September 23 forensic science seminar on the Chester Turner cold case investigation.
Closely Watched Trains
The Los Angeles Times returns to local, private ownership. The future of the paper’s unlandmarked historic Downtown campus remains uncertain.
Villa Carlotta was a special Hollywood community, its tenants protected by rent control. This week, the building reopened as a transient joint. Evicted residents protested the ribbon cutting. Our podcast about Villa Carlotta, when tenants were being made miserable in their homes is here.
The enormous, true costs are revealed for the proposed replacement tower on the Parker Center site as the city fast-tracks removal of the protected artwork, including Joseph Young’s great “Theme Mural of Los Angeles,” ahead of proposed demolition (video). Our Save Parker Center campaign is here.
Some nice press for our grimmest events: Los Angeles Magazine: Inside the Forensics Seminars Where Laypeople Learn About L.A.’s Most Gruesome Crimes – Esotouric’s Forensic Science Seminars are not for the faint of heart.

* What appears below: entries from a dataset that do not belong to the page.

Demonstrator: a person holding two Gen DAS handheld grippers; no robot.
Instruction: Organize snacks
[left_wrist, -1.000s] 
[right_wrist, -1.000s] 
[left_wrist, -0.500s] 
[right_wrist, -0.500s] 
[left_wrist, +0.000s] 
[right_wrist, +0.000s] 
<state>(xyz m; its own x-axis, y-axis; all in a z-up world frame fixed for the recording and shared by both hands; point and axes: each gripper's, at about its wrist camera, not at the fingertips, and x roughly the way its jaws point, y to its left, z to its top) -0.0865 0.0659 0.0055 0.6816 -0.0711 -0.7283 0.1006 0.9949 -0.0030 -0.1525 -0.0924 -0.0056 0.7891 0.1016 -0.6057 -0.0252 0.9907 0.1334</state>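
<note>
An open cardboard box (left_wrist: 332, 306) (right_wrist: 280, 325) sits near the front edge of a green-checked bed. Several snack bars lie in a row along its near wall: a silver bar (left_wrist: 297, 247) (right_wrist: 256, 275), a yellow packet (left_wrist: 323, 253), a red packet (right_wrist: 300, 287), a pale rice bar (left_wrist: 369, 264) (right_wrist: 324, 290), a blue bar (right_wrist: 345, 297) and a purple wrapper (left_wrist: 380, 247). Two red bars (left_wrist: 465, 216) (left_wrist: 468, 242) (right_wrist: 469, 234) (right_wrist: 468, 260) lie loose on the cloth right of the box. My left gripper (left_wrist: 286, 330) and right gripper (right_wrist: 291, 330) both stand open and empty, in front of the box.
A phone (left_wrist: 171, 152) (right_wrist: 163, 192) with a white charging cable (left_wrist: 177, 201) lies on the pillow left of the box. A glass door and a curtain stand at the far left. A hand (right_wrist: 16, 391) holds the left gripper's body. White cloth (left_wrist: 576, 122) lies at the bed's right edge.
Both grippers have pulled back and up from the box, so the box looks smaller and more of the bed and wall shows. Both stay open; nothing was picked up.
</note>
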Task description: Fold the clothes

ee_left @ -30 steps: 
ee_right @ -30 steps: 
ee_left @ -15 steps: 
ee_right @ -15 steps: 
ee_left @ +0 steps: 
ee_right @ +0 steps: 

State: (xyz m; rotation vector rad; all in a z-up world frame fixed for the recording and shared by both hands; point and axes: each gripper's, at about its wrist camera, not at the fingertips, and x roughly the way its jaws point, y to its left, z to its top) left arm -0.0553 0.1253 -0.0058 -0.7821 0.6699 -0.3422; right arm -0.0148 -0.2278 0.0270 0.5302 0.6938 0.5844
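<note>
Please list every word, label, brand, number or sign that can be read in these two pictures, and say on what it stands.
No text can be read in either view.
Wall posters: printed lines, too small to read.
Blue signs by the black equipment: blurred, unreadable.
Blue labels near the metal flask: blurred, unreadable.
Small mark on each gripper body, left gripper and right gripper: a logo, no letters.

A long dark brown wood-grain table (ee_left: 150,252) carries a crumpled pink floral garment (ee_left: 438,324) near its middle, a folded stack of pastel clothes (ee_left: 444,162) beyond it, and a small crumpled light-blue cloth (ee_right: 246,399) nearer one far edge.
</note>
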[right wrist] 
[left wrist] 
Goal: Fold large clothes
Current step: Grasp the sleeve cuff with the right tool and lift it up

West Hollywood approves the enormous Robertson Lane project, which moves and carves the National Register landmark Factory building into a meaningless morsel. The developer also registered a website using the name of the preservation group the fought to “Save the Factory” from such insensitive development.
Cerro Gordo silver shaped the west. Now you can shape the ghost town’s next century—if you’ve got $925,000 and a dream. We hope this unique time capsule finds another great steward to follow in the Patterson family’s footsteps.
Shame on Frank Gehry, who has gone to the courts to secure permission to demolish Kurt Meyer’s lyrical, landmarked Lytton Savings Bank. Meyer put his architecture career on hold to save Central Library; this fine architect and Angeleno deserves better. Our podcast interview about Meyer and Lytton is here.
Thanks to the Wiggins Settlement and the efforts of LA CAN, the Hotel Cecil will remain a schizophrenic building, with just over half the rooms dedicated as SRO low-income units and the remainder renovated hotel rooms. Elisa Lam sleuths will meet some interesting people. (PDF link.)
File under Pereira in Peril, and otherwise: CBS Television City is now a protected city landmark. Cheers to our pal Alan Hess, who wrote the LA Conservancy’s landmarking nomination, and to CBS for coming to the table to craft a preservation solution for the future of its historic broadcast production campus. And the citizens of Fullerton aren’t taking the risk to their Hunt Branch library lightly. Can this gorgeous gift from Norton Simon be saved?
Thomas Mann’s house was saved from demolition, and now it has a library once again.